**Task statement**.
Restate, word for word, the lines from the opening line of the data through the line containing "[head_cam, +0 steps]", both included, and nothing else.
Supplied data START
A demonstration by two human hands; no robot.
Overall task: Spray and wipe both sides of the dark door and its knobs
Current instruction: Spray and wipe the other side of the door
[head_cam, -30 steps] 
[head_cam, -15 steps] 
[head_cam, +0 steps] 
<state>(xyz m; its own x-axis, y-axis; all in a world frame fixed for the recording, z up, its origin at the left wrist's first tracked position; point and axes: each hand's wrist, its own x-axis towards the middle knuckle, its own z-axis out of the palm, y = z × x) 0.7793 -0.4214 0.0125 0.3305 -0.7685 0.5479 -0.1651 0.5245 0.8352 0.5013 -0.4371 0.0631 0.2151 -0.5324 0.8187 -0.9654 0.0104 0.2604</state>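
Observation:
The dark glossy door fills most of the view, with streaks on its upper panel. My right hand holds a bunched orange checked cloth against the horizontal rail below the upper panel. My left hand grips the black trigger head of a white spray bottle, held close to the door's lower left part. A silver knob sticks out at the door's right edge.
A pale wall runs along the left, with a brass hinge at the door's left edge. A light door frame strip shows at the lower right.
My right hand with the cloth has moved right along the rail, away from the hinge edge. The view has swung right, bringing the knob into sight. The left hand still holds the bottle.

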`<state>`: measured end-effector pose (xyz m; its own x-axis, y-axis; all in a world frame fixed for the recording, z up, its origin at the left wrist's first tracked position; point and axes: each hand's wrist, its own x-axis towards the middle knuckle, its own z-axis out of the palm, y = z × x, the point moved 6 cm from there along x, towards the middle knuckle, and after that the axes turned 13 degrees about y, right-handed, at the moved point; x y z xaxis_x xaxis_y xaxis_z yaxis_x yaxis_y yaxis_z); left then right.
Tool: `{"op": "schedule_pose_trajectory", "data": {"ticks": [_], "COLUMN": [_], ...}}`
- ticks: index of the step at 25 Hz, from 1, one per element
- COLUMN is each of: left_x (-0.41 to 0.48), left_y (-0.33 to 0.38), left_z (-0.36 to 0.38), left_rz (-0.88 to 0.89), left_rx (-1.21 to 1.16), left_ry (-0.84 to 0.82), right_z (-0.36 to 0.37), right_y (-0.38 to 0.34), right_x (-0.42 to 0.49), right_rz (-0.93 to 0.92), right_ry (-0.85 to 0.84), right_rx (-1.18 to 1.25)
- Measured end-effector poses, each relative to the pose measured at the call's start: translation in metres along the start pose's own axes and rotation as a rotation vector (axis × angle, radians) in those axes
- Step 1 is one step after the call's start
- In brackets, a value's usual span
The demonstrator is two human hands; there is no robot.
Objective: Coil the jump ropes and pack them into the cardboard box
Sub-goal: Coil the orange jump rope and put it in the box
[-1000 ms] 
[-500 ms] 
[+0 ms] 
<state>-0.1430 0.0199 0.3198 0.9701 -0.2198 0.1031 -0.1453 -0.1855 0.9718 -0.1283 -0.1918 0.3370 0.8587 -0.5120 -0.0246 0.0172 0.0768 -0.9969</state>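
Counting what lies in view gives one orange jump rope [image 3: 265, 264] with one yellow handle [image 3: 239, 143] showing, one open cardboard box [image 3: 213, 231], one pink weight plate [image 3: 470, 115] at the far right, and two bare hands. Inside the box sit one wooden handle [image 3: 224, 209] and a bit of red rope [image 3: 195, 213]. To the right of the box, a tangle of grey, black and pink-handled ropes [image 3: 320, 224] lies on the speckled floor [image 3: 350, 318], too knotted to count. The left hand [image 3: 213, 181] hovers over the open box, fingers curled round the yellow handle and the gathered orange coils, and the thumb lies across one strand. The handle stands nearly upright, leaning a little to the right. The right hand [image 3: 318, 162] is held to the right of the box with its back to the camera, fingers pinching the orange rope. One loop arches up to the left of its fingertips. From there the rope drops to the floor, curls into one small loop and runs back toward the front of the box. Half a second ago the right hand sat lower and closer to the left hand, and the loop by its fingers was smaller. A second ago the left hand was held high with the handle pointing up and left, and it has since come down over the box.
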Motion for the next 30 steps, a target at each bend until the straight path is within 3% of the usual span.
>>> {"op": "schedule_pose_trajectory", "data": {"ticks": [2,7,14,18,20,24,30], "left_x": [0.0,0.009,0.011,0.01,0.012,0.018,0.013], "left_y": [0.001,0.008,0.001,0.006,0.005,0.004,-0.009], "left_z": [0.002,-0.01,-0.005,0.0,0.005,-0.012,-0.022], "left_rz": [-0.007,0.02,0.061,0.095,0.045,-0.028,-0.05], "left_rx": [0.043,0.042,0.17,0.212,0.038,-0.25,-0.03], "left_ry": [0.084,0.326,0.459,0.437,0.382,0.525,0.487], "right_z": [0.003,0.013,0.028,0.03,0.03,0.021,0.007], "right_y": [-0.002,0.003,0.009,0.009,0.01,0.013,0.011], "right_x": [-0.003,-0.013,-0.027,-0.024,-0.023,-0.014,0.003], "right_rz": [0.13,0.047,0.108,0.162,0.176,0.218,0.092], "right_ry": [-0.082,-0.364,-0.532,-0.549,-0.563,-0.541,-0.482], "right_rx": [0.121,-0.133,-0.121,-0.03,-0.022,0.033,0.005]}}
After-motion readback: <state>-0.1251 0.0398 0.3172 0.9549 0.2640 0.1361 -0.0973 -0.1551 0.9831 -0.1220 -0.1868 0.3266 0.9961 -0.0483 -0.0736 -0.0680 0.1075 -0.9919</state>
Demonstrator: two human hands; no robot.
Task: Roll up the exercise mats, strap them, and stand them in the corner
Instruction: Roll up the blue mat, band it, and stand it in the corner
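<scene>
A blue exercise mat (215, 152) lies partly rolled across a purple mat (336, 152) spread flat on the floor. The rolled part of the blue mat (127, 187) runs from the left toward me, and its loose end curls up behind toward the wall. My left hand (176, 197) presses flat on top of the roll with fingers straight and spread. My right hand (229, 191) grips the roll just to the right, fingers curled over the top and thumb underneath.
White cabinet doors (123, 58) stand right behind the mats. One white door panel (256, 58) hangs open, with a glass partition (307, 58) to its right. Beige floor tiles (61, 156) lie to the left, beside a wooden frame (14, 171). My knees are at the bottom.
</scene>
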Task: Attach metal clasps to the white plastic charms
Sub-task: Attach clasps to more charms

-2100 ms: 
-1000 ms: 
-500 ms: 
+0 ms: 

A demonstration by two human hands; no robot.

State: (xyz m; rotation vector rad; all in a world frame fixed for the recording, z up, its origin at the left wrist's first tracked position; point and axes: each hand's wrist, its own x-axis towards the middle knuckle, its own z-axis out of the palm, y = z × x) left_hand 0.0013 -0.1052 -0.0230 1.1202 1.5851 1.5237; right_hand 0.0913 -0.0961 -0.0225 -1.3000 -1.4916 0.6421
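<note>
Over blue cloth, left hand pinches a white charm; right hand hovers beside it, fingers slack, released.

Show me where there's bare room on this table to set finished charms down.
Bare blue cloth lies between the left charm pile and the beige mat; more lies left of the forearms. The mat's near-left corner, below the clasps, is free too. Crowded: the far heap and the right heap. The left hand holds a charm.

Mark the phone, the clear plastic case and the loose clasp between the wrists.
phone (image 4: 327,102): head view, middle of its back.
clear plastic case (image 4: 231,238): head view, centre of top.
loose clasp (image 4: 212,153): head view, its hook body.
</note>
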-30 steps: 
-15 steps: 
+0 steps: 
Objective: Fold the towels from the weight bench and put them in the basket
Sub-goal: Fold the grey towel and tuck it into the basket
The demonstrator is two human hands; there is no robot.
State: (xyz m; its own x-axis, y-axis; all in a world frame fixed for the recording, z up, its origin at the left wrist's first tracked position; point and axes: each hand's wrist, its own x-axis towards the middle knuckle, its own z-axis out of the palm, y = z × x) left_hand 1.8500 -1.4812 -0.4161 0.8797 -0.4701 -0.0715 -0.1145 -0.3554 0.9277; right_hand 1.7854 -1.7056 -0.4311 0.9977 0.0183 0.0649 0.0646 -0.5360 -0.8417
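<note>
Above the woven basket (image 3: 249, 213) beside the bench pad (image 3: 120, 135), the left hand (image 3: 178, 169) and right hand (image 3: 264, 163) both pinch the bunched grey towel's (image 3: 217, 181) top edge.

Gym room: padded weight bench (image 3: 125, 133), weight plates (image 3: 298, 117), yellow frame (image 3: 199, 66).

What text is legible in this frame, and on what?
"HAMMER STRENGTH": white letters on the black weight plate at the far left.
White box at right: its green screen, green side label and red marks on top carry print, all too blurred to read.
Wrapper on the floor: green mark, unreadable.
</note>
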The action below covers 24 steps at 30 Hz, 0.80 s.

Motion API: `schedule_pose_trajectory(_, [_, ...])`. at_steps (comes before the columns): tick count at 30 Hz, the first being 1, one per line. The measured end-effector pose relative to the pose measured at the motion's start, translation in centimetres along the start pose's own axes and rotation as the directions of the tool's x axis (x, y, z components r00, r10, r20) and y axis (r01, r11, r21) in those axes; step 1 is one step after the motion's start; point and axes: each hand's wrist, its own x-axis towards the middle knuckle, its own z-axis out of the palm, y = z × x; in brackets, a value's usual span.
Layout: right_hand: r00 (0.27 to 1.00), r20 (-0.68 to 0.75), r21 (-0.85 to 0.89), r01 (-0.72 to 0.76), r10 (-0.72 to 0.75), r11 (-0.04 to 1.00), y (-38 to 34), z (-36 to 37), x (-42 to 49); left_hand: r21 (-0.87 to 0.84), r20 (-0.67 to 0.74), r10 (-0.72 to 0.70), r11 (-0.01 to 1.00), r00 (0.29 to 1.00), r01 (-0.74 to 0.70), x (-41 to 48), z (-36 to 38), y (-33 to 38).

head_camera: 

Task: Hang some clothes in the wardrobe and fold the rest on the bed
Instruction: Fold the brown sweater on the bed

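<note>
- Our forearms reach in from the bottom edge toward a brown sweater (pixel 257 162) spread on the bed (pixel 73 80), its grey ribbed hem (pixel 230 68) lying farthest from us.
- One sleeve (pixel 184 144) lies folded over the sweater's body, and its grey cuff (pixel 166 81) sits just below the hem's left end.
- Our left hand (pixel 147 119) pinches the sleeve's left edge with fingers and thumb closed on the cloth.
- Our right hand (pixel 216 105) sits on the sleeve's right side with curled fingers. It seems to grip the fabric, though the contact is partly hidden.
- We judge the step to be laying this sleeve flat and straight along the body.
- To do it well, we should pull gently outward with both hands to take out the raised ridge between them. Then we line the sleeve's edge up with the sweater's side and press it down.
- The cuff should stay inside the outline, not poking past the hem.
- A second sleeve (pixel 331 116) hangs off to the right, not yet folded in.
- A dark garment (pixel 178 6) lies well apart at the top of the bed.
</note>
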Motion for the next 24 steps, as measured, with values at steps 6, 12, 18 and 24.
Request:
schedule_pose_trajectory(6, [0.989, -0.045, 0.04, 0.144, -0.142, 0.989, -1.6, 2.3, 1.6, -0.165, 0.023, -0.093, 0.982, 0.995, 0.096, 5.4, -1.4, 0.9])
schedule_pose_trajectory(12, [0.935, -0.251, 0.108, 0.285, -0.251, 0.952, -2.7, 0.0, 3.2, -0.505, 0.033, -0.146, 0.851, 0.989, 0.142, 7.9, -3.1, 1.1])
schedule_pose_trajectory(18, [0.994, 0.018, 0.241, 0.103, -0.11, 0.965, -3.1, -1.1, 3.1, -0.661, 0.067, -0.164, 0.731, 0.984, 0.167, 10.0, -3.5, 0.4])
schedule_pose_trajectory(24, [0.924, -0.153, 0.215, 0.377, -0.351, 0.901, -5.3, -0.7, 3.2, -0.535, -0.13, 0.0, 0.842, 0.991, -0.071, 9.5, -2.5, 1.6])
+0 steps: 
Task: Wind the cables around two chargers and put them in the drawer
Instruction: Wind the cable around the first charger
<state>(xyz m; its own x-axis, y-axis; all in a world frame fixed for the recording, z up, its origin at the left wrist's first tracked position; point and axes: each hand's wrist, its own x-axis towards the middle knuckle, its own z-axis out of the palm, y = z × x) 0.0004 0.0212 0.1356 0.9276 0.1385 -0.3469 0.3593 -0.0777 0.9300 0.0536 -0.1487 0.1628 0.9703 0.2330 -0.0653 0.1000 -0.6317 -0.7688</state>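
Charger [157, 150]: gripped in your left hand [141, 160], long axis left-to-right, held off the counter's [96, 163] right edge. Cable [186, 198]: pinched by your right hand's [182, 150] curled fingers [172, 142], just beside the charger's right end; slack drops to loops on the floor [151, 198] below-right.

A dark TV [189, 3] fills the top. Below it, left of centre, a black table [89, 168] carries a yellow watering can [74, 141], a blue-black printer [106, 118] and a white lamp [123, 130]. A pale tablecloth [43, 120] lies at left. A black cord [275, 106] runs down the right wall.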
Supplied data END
**Your response**.
A demonstration by two human hands; no robot.
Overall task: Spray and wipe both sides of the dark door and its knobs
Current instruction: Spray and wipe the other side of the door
[head_cam, -30 steps] 
[head_cam, -15 steps] 
[head_cam, +0 steps] 

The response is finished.